Value-less?
Today I spent the day in a cafe pondering my worth. With the rain falling outside and a warm cup of soy chai warming my insides, I sat, and wrote, and thought. There is one niggling thing that keeps nagging at me. A little thought there. A small tug there. For the last two nights, its even interrupted my sleep by familiar characters crying for me in my dreams. The issue of not having a child. In one dream, my distraught niece was crying for me - “you should have a child, it isn’t fair.” I woke up feeling awful and for the past couple of days, a little emotional.
The truth is my child-free status isn’t out of choice. Whilst I embrace people’s decisions to not have kids or to choose to have kids, missing from the conversation is any talk about wanting kids yet not finding the right partner to have them with or not wishing to go at it alone and try to get pregnant through insemination.
I’ve had many people assume I don’t want kids, as by my age I ‘should’ have them. That I could’ve had them but chose not to, with all the agency that entails. The fact that I want something that I do not have seems too sad for them to consider. They prefer to think it is of choice, especially my younger girlfriends, too terrified to admit that it might happen to them too.
Truthfully, there was a previous partner that perhaps I could have had them with. I mean we were both in our late 30′s and wanting to settle down. But that was a terrible relationship. I never felt safe. Or that my needs were a priority. Or that we could healthily work through issues, though I felt like I tried. Looking back perhaps I could have done things differently. Tried harder. Done more. But at the time, I felt I did all that, and nevertheless, the relationship failed at my hand; ending the union to my own misery.
A more recent relationship ended at the 3-month mark when my paramour realised that all those too early promises he made about the future were actually expected to be carried out; he cut and ran so fast steam rose up to the skies in his wake.
Yes, I have considered insemination, and even had my eggs frozen; but the idea of going at it alone fills me with dread, not hope and excitement. And at this stage, is not something I wish to undertake.
Which leaves me in my current state; 40, child-free, and unattached. Which I am not ashamed about. Nor am I miserable about most of the time. But what bothers me most is the feeling that in societies eyes I have no value; unfortunately, I am internalising this thought, and it is making darker thoughts appear out of nowhere as heavy clouds on the horizon.
Perhaps it is my own conditioning that is making me feel this way. But when people realise my age and my status I feel their pity. In awkward glances. Lowered eyed. Bubbling diversions in conversions.
Despite the fact that many people are in truly miserable relationships. Are lonely. Are unloved. Are unhappy. Misery isn’t just the domain of the single; there is more than enough of it to go around. But somehow there is a certain worthlessness reserved for smart, sassy, single women of a certain age. It is because they chose their careers, they murmur. Too fussy, they say. Too smart. Too independent. Too manly. Too soft. Too nice. Too...

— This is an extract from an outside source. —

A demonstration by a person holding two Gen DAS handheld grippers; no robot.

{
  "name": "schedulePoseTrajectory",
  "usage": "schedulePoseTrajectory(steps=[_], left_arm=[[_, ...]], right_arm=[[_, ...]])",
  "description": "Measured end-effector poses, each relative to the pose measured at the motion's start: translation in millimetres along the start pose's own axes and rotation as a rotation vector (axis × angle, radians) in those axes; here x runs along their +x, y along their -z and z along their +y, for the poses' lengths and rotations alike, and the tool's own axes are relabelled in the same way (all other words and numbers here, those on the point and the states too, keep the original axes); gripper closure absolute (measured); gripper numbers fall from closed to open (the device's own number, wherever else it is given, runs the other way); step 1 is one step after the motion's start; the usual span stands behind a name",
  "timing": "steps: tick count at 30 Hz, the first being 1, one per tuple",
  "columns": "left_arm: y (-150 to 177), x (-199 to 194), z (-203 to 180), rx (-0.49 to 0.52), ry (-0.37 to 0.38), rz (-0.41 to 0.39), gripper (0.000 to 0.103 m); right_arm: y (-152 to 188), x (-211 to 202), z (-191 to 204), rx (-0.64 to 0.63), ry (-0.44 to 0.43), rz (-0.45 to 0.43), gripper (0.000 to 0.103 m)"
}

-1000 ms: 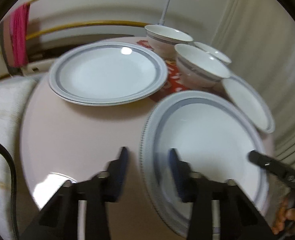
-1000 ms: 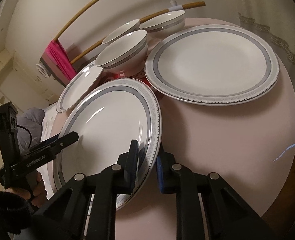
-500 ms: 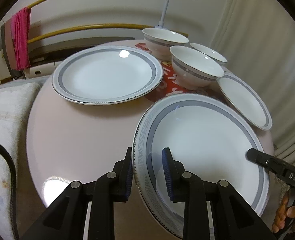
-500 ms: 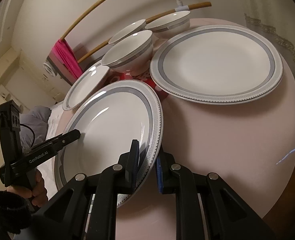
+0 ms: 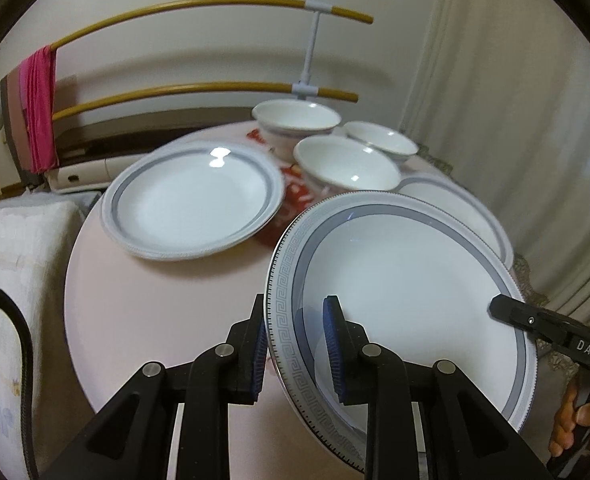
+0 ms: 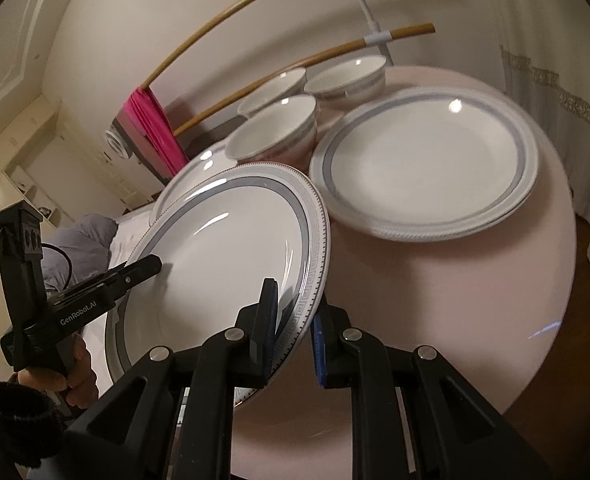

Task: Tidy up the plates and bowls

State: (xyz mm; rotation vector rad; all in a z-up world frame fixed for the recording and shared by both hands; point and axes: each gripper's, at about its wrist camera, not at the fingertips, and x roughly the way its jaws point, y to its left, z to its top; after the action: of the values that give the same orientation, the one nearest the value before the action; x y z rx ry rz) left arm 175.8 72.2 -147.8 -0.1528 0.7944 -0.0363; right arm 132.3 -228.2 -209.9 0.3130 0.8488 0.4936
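A large white plate with a grey band (image 5: pixel 407 300) hangs tilted above the pink round table (image 5: pixel 155 300). My left gripper (image 5: pixel 295 304) is shut on its near rim, one pad under and one on top. My right gripper (image 6: pixel 295 300) is shut on the opposite rim of the same plate (image 6: pixel 223 248); its finger (image 5: pixel 507 310) shows at the right of the left wrist view. A second large plate (image 5: pixel 191 208) lies flat on the table. Three white bowls (image 5: pixel 347 164) stand behind it. A smaller plate (image 5: pixel 455 200) is partly hidden behind the held one.
A red patterned mat (image 5: pixel 295 188) lies under the bowls. A wooden rail rack (image 5: pixel 199 4) with a pink cloth (image 5: pixel 37 108) stands behind the table. Curtains (image 5: pixel 515 100) hang at the right. A white padded seat (image 5: pixel 11 260) is at the left. A person's hand (image 6: pixel 67 380) holds the left gripper.
My left gripper's jaws went from open around the plate's rim to shut on it. The plate has risen off the table and tilted, with both grippers moving up.
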Motion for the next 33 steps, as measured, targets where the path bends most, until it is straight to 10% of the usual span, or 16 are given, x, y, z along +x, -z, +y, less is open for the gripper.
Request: schedulePoseTrajectory(steps=[33], left_arm=[[-58.8, 121.5, -127.1, 0.01, 0.04, 0.026, 0.081]], right_arm=[[-78.6, -10.1, -129.8, -0.041, 0.17, -0.03, 0.086]])
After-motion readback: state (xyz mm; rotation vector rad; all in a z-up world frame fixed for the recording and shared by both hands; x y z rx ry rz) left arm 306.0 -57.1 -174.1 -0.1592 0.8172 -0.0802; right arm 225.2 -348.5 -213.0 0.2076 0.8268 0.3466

The alternative story is much harder to swallow. This smart, sassy, single woman is just like you. She went on the same dates with the same people. Went to same universities. Had the same jobs. Went to the same parties. Laughed at the same jokes. Smiled with the same twinkle in her eyes. She just didn’t find what worked for her.
She may have left bad relationships, where she was made to feel small, belittled, or that her needs were unimportant. She may have moved to Sydney when the person she should have met was in Melbourne. She may have got on the wrong train. Or taken the right job at the wrong time. Or turned left not right. Went this way instead of that. That’s all.
Her worth is not less than yours. Her heart no less deserving of love. Her loins not less in need of service. Her womb not less aching to give life.